There is no legal definition of zero hours employment, but the government’s Department of Business Innovation and Skill understands it as employment “in which the employer does not guarantee the individual any work, and the individual is not obliged to accept any work offered.”[1] This description suggests that under such arrangements, both employers and employees have equal and reciprocal rights. In practice though, low-end workers with little labor-market bargaining power and few alternatives have little choice but to accept the diktats of their employer and do any work offered to them. Despite working whenever their employer demands, they have no guarantee of future work, and thus their income is unpredictable and insecure.

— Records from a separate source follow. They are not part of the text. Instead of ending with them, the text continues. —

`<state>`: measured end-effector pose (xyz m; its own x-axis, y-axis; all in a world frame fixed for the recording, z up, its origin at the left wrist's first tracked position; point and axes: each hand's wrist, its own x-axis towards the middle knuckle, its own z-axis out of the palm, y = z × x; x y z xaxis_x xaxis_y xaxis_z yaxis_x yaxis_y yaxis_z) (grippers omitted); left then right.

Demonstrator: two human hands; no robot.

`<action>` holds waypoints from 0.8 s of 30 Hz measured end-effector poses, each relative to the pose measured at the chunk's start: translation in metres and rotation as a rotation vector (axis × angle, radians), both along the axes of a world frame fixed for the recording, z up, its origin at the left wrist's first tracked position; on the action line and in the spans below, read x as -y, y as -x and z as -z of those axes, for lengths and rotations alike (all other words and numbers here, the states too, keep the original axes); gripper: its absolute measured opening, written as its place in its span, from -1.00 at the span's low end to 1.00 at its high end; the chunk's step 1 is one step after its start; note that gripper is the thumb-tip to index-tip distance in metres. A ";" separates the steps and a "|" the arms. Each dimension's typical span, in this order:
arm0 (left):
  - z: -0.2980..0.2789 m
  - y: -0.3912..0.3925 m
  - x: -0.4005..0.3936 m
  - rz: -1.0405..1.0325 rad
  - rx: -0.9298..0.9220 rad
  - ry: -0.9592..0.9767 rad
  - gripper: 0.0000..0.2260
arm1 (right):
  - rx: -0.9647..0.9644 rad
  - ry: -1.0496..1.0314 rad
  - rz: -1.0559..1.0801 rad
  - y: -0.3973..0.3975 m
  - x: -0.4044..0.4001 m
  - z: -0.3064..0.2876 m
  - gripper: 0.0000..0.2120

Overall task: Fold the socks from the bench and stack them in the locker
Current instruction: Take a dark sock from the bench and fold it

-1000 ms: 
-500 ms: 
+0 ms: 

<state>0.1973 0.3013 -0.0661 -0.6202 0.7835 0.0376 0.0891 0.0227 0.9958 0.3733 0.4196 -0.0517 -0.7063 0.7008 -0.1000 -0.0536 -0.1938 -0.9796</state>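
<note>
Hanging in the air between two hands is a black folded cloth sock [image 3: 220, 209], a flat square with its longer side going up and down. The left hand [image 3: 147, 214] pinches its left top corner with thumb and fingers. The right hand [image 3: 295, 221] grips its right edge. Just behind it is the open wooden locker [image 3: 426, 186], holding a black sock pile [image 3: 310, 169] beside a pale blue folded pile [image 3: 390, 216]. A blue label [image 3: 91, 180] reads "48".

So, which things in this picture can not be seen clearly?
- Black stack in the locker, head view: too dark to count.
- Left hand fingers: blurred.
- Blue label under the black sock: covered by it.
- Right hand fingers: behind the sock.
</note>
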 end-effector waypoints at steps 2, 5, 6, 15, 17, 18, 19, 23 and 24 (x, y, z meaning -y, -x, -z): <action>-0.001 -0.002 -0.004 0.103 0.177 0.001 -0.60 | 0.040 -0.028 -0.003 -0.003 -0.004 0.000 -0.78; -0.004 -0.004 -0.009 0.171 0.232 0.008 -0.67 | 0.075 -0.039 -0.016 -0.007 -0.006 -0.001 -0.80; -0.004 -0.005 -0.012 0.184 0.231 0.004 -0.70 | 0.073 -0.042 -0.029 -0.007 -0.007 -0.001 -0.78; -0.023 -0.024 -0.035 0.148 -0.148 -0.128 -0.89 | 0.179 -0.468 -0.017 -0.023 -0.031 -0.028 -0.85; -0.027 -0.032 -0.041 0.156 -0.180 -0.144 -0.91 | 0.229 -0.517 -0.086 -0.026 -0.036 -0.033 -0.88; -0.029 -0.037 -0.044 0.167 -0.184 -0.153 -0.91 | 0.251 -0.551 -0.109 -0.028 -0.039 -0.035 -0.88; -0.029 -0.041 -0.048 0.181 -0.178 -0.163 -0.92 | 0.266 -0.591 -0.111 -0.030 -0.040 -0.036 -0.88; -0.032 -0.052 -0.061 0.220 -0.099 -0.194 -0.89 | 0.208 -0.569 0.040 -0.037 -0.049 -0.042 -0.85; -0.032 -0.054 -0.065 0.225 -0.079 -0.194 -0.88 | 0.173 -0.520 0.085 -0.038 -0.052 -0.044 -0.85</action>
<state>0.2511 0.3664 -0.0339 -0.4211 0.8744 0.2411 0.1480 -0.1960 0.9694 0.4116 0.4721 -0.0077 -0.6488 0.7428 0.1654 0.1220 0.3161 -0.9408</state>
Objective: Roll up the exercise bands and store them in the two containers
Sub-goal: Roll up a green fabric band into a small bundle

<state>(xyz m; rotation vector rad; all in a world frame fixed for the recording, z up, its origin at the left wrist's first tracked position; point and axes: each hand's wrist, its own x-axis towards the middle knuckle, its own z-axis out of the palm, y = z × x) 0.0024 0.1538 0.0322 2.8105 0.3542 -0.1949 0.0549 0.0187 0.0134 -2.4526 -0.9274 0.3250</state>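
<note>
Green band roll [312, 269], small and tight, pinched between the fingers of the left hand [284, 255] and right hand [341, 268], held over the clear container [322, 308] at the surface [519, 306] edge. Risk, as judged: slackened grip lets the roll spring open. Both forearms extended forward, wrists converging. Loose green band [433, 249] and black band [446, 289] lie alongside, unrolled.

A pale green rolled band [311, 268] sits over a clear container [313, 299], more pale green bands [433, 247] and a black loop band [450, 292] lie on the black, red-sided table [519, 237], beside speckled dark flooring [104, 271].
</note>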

Interestingly, such employment has always existed in the UK for some workers, but it has only become the focus of major media and political interest in the past 18 months. In July 2013, the Guardian ran an exposé on a major retailer that was employing 90 percent of its 23,000-strong workforce in this manner. Zero hours employment has been a dominant theme of critical narratives ever since. For example, late last year, Ed Miliband, leader of the Labour Party, declared the country to be “Zero-Zero Britain – a country of zero hours contracts for the poor and zero tax for the rich.”[2]

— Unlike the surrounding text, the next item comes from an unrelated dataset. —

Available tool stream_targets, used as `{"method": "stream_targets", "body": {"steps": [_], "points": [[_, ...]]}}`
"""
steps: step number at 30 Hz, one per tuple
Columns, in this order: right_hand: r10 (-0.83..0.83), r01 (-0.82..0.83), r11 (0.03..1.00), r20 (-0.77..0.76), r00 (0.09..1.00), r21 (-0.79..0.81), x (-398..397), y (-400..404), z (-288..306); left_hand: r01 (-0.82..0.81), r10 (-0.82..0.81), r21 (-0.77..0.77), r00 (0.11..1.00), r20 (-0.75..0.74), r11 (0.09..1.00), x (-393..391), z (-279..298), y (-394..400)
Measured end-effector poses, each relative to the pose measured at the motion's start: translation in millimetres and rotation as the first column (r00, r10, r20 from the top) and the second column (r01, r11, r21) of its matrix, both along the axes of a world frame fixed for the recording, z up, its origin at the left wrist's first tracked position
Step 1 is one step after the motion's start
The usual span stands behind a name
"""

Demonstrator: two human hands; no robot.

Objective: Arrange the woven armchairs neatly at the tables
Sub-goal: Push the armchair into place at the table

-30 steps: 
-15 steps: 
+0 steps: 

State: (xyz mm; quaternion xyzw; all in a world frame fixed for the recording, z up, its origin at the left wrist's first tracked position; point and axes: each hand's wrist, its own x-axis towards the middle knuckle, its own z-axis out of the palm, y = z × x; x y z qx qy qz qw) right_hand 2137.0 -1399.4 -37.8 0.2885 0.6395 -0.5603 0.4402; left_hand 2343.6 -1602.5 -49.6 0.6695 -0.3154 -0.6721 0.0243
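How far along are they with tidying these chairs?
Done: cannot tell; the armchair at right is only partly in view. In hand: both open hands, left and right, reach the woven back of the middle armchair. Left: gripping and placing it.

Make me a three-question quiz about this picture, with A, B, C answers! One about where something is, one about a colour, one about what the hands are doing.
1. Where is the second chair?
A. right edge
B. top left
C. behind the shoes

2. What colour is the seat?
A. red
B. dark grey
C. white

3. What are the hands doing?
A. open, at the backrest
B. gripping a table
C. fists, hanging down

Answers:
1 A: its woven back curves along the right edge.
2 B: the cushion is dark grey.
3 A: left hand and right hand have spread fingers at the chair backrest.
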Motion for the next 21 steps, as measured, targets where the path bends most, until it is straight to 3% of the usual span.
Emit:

Given the recent rise to prominence of zero hours employment as a political issue, one would be forgiven for thinking that this indicates that the number of people employed in this manner has skyrocketed in recent years. In fact, the official statistics show that although the number of zero hours workers increased by nearly 50 percent between 2010 and 2012, this still only equaled 250,000 workers – or less than 1 percent of the labor force – and only 25,000 more workers more than in 2000.[3] Does this paradox then mean that the critics have got it all wrong and that they are making a mountain out of a molehill? We think not. The discourse surrounding zero hours employment has clearly touched upon something to which many people can relate. However, by being fixed upon zero hours employment, the debate is too narrowly focused. Instead, we need to think about the issues at the heart of the zero hours. What has propelled this issue into the headlines is the insecurity, anxiety, and stress that people experience when their working time is unpredictable and determined by their employer. Yet these experiences are not only characteristic of zero hours employment; they are actually common to other, far more prevalent forms of employer-driven flexible employment, which “allow front-line managers to keep a tight link between fluctuations in demand and labour costs by varying the number and timing of employees’ work hours.”[4]

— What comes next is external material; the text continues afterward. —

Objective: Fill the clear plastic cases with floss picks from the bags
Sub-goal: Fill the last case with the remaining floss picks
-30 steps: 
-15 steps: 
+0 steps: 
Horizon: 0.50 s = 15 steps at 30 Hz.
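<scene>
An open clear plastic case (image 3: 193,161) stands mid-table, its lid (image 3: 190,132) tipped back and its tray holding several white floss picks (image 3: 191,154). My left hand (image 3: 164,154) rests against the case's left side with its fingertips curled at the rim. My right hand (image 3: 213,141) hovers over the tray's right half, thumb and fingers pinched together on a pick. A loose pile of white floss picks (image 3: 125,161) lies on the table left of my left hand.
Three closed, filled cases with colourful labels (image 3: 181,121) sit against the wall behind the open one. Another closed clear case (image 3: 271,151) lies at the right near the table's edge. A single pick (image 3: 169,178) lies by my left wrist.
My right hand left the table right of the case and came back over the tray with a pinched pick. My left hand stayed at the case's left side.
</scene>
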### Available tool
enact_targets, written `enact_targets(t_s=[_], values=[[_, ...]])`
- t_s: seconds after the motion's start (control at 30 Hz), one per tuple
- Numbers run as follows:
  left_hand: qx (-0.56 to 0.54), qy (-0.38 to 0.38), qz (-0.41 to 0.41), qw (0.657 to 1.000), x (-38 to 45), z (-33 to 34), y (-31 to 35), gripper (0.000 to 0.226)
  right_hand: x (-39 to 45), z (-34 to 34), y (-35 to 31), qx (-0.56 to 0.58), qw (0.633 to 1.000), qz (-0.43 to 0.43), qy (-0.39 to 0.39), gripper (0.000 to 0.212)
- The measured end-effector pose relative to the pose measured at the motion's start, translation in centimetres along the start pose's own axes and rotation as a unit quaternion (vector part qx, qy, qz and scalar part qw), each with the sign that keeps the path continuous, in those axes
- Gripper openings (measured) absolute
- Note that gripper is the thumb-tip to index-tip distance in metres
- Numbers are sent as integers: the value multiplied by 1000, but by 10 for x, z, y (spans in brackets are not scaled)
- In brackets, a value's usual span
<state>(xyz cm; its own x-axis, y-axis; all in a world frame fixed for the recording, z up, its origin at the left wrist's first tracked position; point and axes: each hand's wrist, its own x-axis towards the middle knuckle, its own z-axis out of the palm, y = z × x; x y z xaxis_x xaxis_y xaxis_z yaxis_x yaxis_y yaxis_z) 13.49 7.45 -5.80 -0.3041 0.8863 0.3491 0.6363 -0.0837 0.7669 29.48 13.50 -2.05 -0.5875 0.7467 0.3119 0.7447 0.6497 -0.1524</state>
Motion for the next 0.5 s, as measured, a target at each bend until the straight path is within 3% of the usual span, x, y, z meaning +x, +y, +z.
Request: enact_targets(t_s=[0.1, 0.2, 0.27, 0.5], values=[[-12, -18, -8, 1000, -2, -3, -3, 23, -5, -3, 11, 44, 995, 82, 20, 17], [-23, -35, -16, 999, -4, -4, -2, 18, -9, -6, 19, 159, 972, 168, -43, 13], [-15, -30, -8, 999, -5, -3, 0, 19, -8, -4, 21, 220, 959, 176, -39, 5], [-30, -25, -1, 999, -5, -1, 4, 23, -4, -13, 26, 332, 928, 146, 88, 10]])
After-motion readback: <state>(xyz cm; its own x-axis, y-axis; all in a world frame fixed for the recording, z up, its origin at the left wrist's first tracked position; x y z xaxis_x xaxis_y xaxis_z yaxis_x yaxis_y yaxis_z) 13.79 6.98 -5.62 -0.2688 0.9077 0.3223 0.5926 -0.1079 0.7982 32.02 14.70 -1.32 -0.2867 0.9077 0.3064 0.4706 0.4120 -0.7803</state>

Pertinently, these employer-driven flexible scheduling (EDFS) practices have been identified as detrimental to several aspects of job quality, including job security.[5] Unfortunately, there is little data on levels of employer-driven flexible scheduling, and thus little is known about its prevalence or how it has changed over time. But the 2005 and 2010 waves of the European Working Conditions Survey (EWCS) provide a unique time series on the number of workers who have their schedules altered regularly by their employer. An initial analysis of this data finds that employer-driven flexible scheduling increased significantly – more than 2 percentage points (pp) – in 11 out of the 15 Western European countries for which there are data. Moreover, the biggest increase was in the UK, where the number of workers experiencing this practice increased by 7 pp to 24 percent. This suggests that the increased concern over the problems associated with insecure scheduling is well placed, but has been misconstrued as a problem specifically surrounding zero hours employment.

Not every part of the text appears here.